▶ [Exercise description] Print the lines that run from the line with "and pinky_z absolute" to the line with "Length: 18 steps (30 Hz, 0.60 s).", keeping both end lines, exactly as they appear in the entries below, and nothing else.

▶ [Data records]

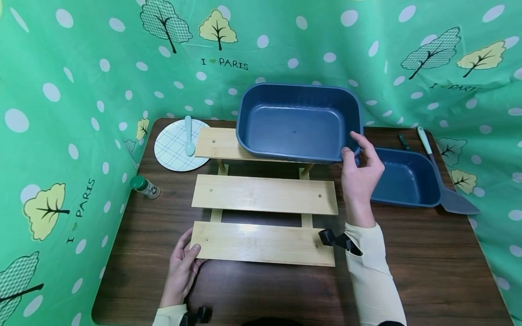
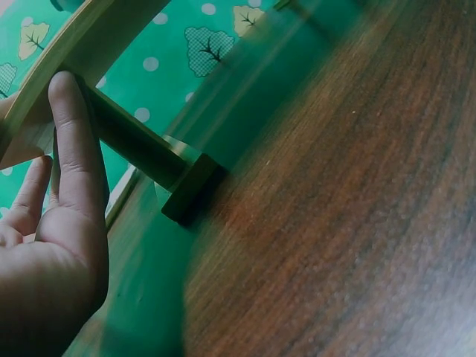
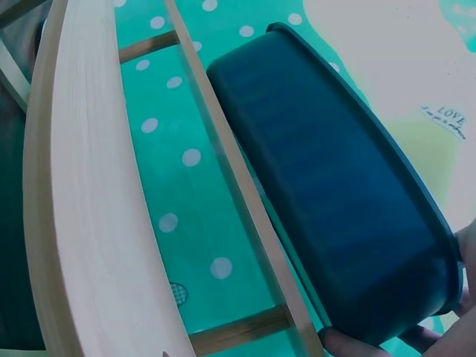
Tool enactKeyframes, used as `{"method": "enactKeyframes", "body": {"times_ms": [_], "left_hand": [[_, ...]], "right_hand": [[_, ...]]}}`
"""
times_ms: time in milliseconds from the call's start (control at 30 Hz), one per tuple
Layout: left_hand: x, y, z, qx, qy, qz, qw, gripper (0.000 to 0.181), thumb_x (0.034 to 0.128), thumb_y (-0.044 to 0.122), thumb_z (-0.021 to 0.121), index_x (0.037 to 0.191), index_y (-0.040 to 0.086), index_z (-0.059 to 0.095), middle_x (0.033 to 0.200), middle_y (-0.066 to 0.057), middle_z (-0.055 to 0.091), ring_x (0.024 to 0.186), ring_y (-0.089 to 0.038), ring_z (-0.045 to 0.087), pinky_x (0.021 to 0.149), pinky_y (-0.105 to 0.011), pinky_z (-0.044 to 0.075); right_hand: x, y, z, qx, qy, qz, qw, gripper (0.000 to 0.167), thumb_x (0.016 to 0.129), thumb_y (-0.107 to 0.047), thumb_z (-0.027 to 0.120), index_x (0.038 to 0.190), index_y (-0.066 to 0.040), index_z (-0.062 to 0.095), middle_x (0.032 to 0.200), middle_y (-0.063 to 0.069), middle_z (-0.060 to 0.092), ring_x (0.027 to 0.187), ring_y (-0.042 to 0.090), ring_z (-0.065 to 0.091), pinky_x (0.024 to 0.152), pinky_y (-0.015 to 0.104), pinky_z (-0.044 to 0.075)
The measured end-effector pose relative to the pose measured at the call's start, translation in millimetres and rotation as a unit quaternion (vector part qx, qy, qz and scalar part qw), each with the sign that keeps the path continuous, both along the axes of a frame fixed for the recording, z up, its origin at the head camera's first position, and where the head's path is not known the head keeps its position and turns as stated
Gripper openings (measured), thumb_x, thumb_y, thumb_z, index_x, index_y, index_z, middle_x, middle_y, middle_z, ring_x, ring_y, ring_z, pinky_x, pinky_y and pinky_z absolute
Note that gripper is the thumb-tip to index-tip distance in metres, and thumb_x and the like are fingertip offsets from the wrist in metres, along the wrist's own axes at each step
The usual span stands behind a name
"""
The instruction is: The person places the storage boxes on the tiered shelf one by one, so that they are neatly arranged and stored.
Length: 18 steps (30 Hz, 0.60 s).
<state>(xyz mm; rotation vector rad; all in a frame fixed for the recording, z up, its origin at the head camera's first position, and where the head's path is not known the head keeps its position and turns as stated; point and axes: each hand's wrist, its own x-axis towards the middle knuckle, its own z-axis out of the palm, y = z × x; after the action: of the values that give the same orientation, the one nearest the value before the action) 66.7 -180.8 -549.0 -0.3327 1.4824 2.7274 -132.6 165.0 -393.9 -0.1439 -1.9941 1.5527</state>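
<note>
From the head view, I see a glossy blue rounded-rectangular basin (image 1: pixel 299 122) over the top plank of a pale three-tier wooden rack (image 1: pixel 265 194), just beyond the right hand (image 1: pixel 363 174). Its fingers are clamped on the basin's near right corner, thumb and forefinger slightly apart with the rim between. I'd judge it moulded plastic: stiff, light, somewhat slippery, hardly fragile, best taken by the rim at both ends. In the left wrist view, the left hand (image 2: pixel 63 223) has its fingers under the lowest plank, its support leg just beside them reaching toward the dark wood-grained counter (image 2: pixel 335 186); the head view shows the thumb clamped above. In the right wrist view, the fingers hold the basin's end; whether its base rests fully, I can't tell.
</note>
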Motion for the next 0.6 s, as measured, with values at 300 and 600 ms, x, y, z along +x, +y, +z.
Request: {"method": "enactKeyframes", "body": {"times_ms": [300,600], "left_hand": [[-0.2,0.0,-0.5,0.010,0.007,0.000,0.9999,0.042,0.1061,-0.006,0.046,0.140,0.020,0.047,0.116,-0.002,0.072,0.099,-0.011,0.072,0.080,-0.022,0.062],[-0.4,0.2,-1.7,0.012,0.010,-0.001,0.9999,0.043,0.1061,-0.006,0.046,0.140,0.020,0.048,0.116,-0.002,0.072,0.099,-0.012,0.073,0.081,-0.023,0.062]], "right_hand": [[-1.9,-0.9,2.3,0.009,-0.007,0.015,0.9998,0.031,0.098,-0.002,0.061,0.128,-0.002,0.071,0.129,0.012,0.069,0.088,0.008,0.055,0.068,0.021,0.042],[-3.8,-4.2,3.3,0.023,-0.007,0.034,0.9992,0.031,0.099,-0.003,0.061,0.129,0.000,0.069,0.131,0.015,0.068,0.098,0.009,0.057,0.080,0.023,0.043]]}}
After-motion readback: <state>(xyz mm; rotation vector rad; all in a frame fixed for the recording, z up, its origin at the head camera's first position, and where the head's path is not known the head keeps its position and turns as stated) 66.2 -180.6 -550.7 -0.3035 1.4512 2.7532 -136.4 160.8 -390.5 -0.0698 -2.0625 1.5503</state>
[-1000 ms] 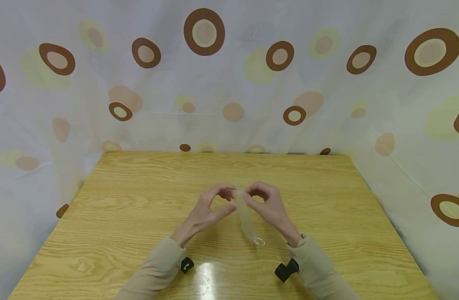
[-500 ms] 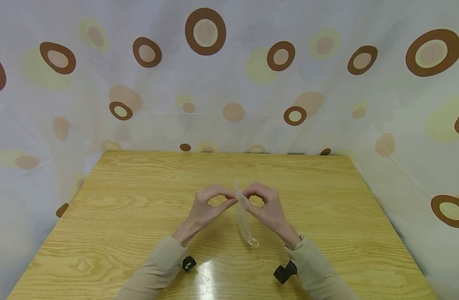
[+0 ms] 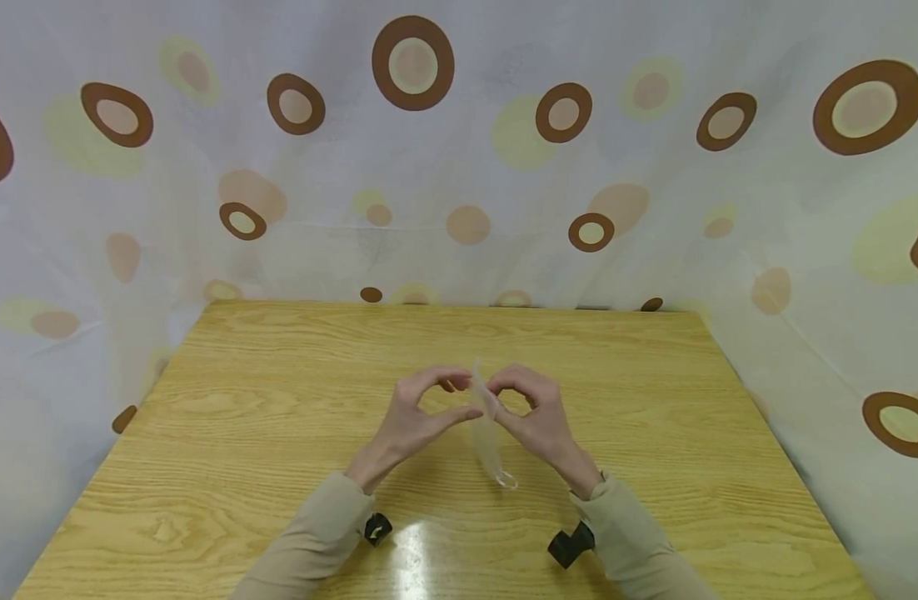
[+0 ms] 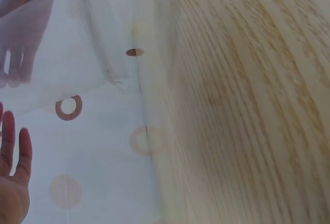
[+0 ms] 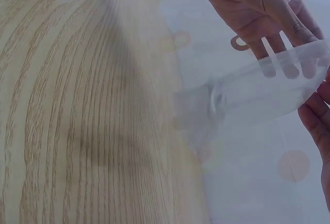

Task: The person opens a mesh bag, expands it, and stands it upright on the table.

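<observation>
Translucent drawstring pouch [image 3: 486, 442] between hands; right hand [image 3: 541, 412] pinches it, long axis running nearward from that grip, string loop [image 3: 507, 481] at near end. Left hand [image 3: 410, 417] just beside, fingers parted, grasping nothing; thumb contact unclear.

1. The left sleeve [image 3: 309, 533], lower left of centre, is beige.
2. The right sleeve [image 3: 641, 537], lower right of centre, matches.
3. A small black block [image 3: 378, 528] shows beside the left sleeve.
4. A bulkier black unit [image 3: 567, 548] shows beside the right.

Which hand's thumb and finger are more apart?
The left hand: thumb and fingertip stand clearly apart. The right hand has them closer, at the see-through bag.
</observation>
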Motion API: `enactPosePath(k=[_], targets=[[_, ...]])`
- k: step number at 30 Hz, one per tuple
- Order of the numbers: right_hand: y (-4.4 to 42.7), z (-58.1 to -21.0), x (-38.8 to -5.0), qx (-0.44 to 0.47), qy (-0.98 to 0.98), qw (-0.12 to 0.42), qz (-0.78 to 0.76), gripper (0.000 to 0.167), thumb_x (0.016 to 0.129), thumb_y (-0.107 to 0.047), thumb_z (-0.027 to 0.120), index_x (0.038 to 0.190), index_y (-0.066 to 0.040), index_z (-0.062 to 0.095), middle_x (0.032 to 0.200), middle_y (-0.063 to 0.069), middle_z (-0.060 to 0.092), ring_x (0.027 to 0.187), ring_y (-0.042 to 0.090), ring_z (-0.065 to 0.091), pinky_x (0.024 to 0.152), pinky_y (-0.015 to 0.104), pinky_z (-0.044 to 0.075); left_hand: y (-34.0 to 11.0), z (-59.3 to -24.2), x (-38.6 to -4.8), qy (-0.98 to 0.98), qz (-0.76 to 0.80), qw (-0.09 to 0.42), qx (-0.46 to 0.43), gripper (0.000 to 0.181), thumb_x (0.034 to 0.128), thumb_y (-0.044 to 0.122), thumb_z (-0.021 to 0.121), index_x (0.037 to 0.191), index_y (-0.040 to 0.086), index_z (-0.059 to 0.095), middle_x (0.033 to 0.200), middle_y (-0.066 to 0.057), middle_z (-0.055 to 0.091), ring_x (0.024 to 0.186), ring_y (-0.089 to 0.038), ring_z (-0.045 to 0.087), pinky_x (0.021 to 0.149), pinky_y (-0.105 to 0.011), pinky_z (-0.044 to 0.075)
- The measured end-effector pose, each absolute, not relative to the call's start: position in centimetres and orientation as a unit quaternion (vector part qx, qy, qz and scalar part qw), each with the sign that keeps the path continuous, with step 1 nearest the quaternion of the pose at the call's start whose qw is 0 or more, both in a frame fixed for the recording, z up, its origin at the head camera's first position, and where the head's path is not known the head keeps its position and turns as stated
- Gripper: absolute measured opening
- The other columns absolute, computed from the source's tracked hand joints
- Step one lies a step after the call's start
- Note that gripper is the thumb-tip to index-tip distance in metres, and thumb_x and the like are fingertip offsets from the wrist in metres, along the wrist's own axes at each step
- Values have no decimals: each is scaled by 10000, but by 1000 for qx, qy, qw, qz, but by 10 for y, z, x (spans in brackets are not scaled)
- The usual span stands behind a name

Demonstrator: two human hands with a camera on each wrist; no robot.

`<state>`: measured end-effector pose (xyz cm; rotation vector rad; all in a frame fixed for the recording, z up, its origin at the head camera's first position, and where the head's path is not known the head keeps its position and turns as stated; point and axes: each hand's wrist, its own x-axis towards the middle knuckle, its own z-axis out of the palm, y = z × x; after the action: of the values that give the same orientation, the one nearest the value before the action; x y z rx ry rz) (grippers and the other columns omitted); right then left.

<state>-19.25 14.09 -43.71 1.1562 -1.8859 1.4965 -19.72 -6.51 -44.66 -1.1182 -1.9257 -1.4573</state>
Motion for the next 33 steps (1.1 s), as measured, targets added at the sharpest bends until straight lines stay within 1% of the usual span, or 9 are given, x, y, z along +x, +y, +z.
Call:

▶ [Solved exercise]
Gripper openings (measured), thumb_x, thumb_y, thumb_z, index_x, index_y, index_z, middle_x, middle_y, middle_z, ring_x, ring_y, ring_z, pinky_x, pinky_y and pinky_z absolute
Note that gripper is the thumb-tip to index-tip distance in metres, and thumb_x and the like are fingertip offsets from the wrist in metres, along the wrist's own axes at each step
The usual span stands behind a name
"""
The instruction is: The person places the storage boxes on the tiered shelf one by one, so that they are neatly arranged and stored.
Length: 18 steps (30 Hz, 0.60 s).

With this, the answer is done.